* [Your assignment]: Return, in their exact form, the lines that lie between the start of the data below and the line containing "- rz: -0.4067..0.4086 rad", with both ends included.

[Stored items from a collection]
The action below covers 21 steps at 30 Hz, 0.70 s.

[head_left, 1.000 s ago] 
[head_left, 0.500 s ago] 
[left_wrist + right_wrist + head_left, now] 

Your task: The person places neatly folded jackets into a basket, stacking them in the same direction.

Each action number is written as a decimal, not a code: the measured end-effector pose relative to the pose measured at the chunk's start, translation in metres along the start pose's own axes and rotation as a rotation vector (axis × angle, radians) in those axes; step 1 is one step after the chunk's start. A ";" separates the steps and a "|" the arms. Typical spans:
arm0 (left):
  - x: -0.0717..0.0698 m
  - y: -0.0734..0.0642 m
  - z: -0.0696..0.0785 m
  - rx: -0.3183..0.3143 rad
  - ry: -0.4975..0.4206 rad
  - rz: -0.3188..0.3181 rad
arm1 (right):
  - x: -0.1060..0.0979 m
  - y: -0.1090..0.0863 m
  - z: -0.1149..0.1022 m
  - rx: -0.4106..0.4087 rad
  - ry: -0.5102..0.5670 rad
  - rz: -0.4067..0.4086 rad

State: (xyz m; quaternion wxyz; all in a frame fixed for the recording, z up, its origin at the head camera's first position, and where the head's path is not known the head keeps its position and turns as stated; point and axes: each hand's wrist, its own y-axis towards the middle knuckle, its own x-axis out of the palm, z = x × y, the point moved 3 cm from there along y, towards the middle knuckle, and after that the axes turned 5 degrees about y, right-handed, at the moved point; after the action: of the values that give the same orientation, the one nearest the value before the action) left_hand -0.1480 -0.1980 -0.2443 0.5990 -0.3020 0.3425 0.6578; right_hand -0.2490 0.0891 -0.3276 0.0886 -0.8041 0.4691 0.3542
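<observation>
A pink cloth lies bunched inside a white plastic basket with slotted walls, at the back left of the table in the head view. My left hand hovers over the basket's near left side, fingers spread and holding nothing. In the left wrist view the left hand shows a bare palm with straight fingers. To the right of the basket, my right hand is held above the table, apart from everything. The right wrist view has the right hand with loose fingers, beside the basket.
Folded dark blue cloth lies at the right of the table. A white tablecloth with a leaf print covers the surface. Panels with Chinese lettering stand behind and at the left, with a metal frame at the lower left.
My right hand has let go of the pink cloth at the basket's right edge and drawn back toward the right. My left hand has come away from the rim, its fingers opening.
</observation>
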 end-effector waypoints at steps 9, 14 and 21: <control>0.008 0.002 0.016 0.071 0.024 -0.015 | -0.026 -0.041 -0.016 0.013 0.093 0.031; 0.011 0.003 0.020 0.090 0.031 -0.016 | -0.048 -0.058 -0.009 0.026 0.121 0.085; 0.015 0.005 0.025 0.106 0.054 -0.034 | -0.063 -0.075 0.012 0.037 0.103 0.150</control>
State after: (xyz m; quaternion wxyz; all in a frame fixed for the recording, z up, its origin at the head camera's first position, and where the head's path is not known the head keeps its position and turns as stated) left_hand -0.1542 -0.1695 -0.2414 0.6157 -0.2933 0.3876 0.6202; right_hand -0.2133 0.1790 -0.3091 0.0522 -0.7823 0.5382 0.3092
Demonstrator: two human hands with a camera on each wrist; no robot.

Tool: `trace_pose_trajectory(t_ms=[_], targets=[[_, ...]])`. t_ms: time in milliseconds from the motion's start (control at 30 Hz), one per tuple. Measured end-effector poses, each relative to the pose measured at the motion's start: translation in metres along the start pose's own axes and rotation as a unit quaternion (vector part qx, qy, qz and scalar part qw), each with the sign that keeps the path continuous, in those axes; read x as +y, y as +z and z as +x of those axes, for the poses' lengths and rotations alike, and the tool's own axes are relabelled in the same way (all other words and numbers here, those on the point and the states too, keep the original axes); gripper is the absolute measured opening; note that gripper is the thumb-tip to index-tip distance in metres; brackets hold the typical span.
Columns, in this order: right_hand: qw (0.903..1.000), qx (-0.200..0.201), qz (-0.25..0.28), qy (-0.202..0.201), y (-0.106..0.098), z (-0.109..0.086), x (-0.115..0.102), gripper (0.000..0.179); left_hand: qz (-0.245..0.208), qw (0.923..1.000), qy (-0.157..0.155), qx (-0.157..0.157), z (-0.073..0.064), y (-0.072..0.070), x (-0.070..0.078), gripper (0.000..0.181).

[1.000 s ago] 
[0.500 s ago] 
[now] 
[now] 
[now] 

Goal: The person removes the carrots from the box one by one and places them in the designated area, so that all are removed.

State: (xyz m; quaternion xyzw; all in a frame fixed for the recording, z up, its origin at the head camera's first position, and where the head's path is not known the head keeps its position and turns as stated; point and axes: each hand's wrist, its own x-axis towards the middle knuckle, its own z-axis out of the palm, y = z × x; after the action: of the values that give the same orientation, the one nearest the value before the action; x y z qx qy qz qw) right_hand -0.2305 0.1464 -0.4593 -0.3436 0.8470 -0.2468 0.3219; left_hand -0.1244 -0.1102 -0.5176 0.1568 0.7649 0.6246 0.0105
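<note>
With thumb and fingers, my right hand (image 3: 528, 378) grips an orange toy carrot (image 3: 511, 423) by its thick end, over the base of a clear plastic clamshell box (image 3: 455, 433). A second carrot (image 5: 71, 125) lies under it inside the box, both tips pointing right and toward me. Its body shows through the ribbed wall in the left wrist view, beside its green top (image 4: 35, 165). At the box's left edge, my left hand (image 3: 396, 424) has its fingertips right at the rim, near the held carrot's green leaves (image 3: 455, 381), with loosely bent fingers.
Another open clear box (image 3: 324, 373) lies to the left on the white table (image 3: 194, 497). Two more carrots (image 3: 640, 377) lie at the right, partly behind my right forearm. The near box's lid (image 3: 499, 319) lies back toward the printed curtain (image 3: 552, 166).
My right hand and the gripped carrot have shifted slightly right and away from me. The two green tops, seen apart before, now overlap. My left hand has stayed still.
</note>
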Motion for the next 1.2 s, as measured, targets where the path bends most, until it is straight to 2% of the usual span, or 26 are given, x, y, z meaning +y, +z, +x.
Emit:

* [Result for this exercise]:
The action below covers 21 steps at 30 Hz, 0.70 s.

[head_left, 1.000 s ago] 
[head_left, 0.500 s ago] 
[left_wrist + right_wrist + head_left, now] 

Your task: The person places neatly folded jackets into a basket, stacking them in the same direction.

Each action number is written as a decimal, not a code: the measured end-effector pose relative to the pose measured at the chunk's start, translation in metres along the start pose's own axes and rotation as a rotation vector (axis × angle, radians) in those axes; step 1 is one step after the chunk's start. A ";" separates the steps and a "|" the arms. Typical spans:
arm0 (left):
  - x: -0.0717..0.0698 m
  - y: -0.0734..0.0642 m
  - z: -0.0696..0.0785 m
  - rx: -0.3183..0.3143 rad
  - ry: -0.4975..0.4206 rad
  - rz: -0.3188..0.3181 rad
arm1 (right):
  - x: -0.1060..0.0979 m
  - y: -0.1090..0.0863 m
  - z: -0.1149..0.1022 m
  - rx: -0.4106..0.4087 rad
  - ry: -0.5102..0.5670 rad
  - rz: -0.4067..0.4086 rad

Nothing else remains in this exercise.